### TASK BRIEF:
Return the entries below in their exact form, leaving the pictures out.

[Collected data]
--- START ---
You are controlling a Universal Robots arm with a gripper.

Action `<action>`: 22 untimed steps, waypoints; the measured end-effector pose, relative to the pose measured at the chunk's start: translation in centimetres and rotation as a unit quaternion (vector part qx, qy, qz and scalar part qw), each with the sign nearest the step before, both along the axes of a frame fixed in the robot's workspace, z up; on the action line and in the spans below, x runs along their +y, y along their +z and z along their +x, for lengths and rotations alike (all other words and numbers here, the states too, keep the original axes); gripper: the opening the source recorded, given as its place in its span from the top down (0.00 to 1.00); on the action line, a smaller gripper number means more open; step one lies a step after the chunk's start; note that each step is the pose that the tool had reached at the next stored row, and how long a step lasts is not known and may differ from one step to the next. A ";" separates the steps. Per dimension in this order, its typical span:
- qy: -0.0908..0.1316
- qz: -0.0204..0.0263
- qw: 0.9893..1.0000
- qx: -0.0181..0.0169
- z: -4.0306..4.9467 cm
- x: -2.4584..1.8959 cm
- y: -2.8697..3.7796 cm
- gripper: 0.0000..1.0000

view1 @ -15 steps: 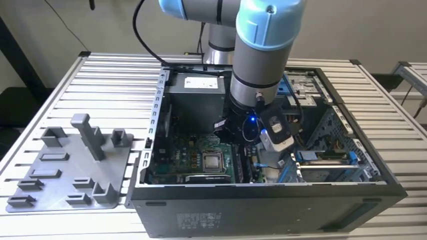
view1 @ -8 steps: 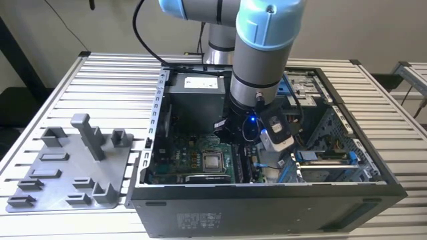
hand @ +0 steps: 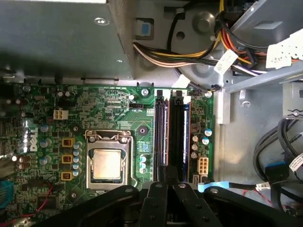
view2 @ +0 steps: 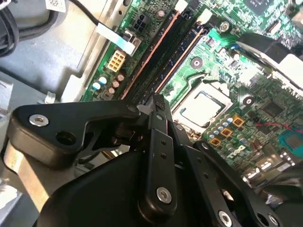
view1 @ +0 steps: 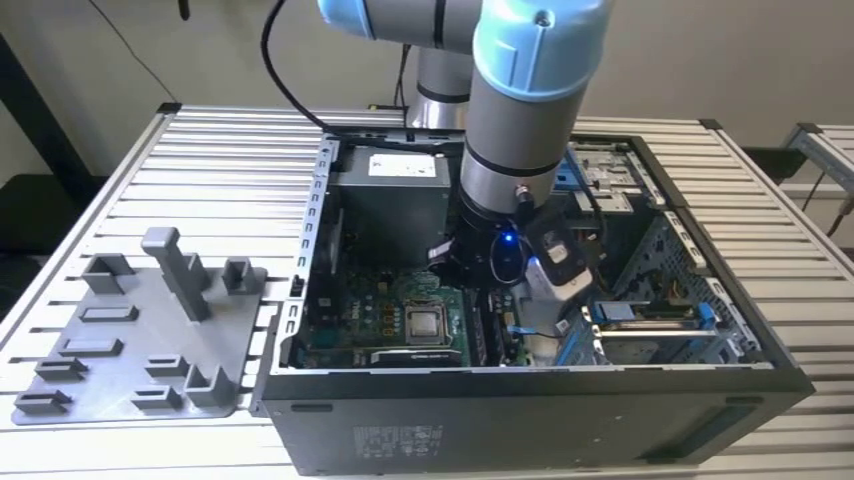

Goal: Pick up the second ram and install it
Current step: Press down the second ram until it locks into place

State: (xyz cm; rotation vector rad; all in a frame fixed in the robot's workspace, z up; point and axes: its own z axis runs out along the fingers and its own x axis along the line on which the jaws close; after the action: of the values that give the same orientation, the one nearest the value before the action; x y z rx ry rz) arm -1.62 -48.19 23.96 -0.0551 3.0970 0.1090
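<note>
My gripper (view1: pixel 514 305) reaches down into the open computer case, over the green motherboard (hand: pixel 113 109). In both wrist views its black fingers (hand: pixel 158 189) stand close together above the pair of long memory slots (hand: pixel 161 142) beside the processor socket (hand: pixel 106 163). The fingertip (view2: pixel 158 101) sits at the near end of those slots (view2: pixel 165 52). A dark strip with a blue-green edge (hand: pixel 182 142) lies edge-on in the slot nearer the case wall. I cannot tell whether that strip is the second ram, or whether the fingers clamp anything.
The grey power-supply box (view1: pixel 394 190) and a bundle of coloured cables (hand: pixel 189 52) sit close behind the slots. Drive bays and blue cables (view1: pixel 641 315) crowd the exterior view's right. A grey fixture tray (view1: pixel 134 340) with upright blocks lies on the slatted table at the exterior view's left.
</note>
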 end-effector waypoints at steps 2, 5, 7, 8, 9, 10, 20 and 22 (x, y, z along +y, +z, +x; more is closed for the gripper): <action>0.019 0.000 1.000 0.000 0.00 0.00 0.00 0.89; 0.046 0.000 0.999 0.000 0.00 0.00 -0.01 0.89; 0.064 0.000 0.998 0.000 0.00 0.00 0.00 0.89; 0.073 0.000 0.997 -0.001 0.00 0.00 -0.01 0.89; 0.082 0.000 0.997 -0.001 0.00 0.00 -0.01 0.89; 0.091 0.000 0.996 -0.001 0.00 0.00 -0.01 0.89; 0.174 -0.001 0.985 -0.009 0.00 0.00 -0.01 0.89; 0.188 -0.001 0.982 -0.010 0.00 0.00 -0.01 0.89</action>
State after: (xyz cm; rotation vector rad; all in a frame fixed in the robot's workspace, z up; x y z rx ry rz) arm -1.63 -48.19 23.95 -0.6375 3.0254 0.1163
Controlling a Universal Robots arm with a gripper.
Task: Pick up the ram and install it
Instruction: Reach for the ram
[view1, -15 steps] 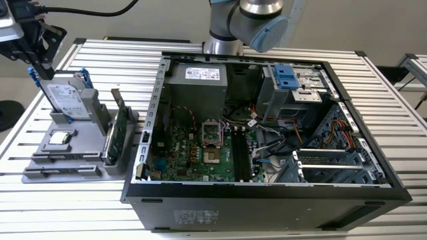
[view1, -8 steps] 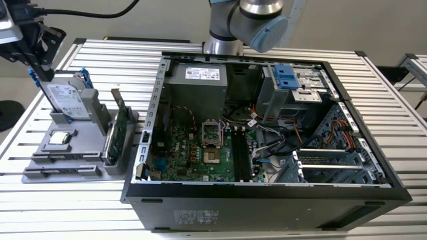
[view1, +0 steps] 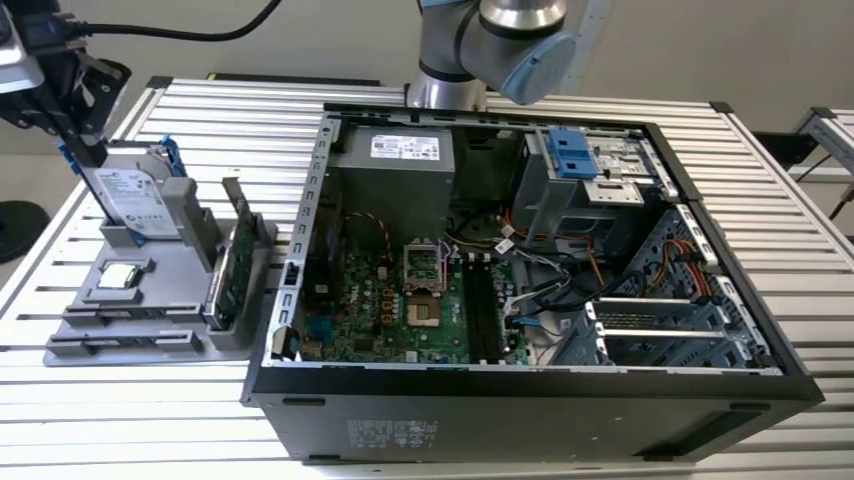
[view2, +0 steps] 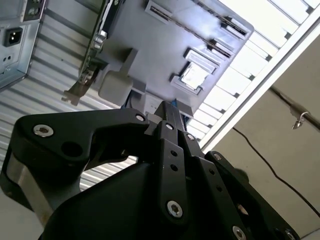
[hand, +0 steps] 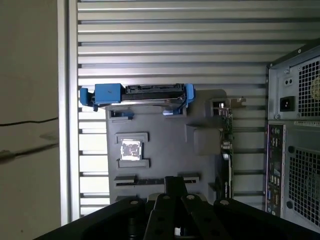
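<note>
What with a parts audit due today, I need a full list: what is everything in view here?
computer case: one, black, open, on the table.
motherboard: one, green, inside the case.
power supply: one, grey, inside the case.
holder: one, grey, at the exterior view's left of the case.
hard drive: one, silver with blue rails, upright in the holder.
expansion card: one, green with a metal bracket, upright in the holder.
processor: one, silvery, flat in the holder.
ram sticks: apparently two, dark, in the holder's front slots.
table: one, silver, slatted.
arm: one, silver and blue, behind the case.
gripper: one, black, by the hard drive's top.
</note>
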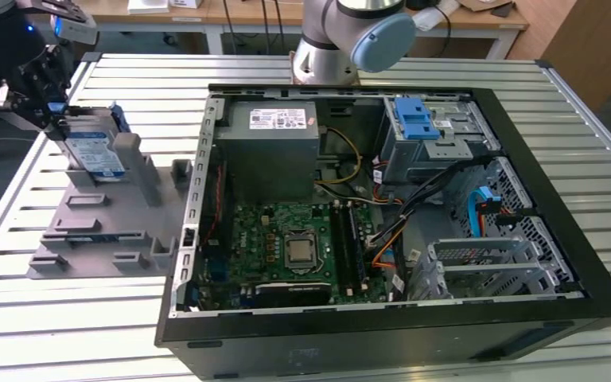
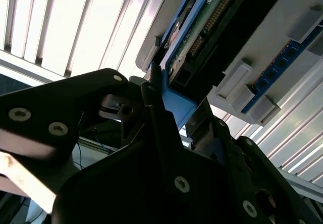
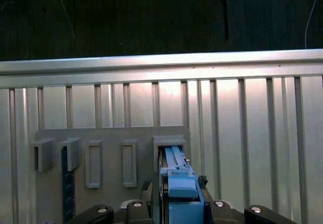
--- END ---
### ANSWER AREA:
You are controlling a Universal Robots arm with a gripper.

Action `<action>`: 22 untimed steps, waypoints; the measured end-effector pose, relative to the pose measured at the chunk's start: translation in centimetres and rotation as a unit quaternion (vector part qx, qy, qz and scalar part qw), each with the sign nearest the step before, both along the axes of a frame fixed in the robot's workspace, z up; on the action line and in the spans below, x runs along their +y, y along their +z and z along their +x, for lengths and rotations alike (all other words and numbers here, the states too, keep the original axes); gripper: the opening the source recorded, given as its place in its span from the top down (0.00 to 1.00); on the action line, a smaller gripper number means more open; step one lies a step after the chunk's start; note that each step is the pose that the tool had reached at the next stored row, and how long a step lasts is not known and may differ from one step to the next. A ";" separates the steps. Per dimension in this order, its typical span:
- qy: -0.0908..0.1316
- qz: -0.0204..0.0263
- qw: 0.9893..1.0000
- qx: -0.0181..0.0169
- z: -4.0306..4.9467 cm
- x: -2.4584..1.8959 cm
- y: -2.8697..3.7796 cm
- gripper: 0.0000..1.0000

view1 @ -15 steps: 
view1 @ -8 steps: 
hand @ +0 steps: 
view2 @ +0 steps: 
view1 @ +0 steps: 

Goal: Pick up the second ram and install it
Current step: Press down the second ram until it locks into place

State: (xyz cm; rotation vector rad; all in a frame fixed in the robot's workspace, z up; point and axes: its own z axis runs out along the fingers and its own x axis along the line on which the jaws close; after the action: of the values that give the same orientation, the one nearest the value before the action; x y z rx ry rz) arm -1.62 -48.19 23.96 -0.0551 3.0970 0.1090
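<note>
My gripper (view1: pixel 514 305) reaches down into the open computer case, over the green motherboard (hand: pixel 113 109). In both wrist views its black fingers (hand: pixel 158 189) stand close together above the pair of long memory slots (hand: pixel 161 142) beside the processor socket (hand: pixel 106 163). The fingertip (view2: pixel 158 101) sits at the near end of those slots (view2: pixel 165 52). A dark strip with a blue-green edge (hand: pixel 182 142) lies edge-on in the slot nearer the case wall. I cannot tell whether that strip is the second ram, or whether the fingers clamp anything.
The grey power-supply box (view1: pixel 394 190) and a bundle of coloured cables (hand: pixel 189 52) sit close behind the slots. Drive bays and blue cables (view1: pixel 641 315) crowd the exterior view's right. A grey fixture tray (view1: pixel 134 340) with upright blocks lies on the slatted table at the exterior view's left.
</note>
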 end-effector waypoints at steps 2, 5, 7, 8, 9, 10, 20 and 22 (x, y, z along +y, +z, +x; more is closed for the gripper): <action>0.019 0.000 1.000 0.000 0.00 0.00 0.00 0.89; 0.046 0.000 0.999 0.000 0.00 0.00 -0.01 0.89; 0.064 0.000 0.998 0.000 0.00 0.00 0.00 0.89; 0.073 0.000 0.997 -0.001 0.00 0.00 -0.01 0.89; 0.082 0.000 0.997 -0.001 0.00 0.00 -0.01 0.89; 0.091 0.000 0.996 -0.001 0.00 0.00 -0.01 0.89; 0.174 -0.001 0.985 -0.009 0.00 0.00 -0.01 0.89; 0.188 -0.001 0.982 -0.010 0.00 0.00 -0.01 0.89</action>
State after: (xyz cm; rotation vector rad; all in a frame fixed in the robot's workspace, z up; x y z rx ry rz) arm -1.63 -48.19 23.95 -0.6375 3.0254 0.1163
Controlling a Universal Robots arm with a gripper.
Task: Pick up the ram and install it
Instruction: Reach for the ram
[view1, -15 steps] 
[view1, -8 steps] 
[view1, +0 steps] 
[view2, +0 steps] 
[hand, +0 steps] 
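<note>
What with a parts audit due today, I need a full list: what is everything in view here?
computer case: one, black, open, on the table.
motherboard: one, green, inside the case.
power supply: one, grey, inside the case.
holder: one, grey, at the exterior view's left of the case.
hard drive: one, silver with blue rails, upright in the holder.
expansion card: one, green with a metal bracket, upright in the holder.
processor: one, silvery, flat in the holder.
ram sticks: apparently two, dark, in the holder's front slots.
table: one, silver, slatted.
arm: one, silver and blue, behind the case.
gripper: one, black, by the hard drive's top.
</note>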

The exercise is finished.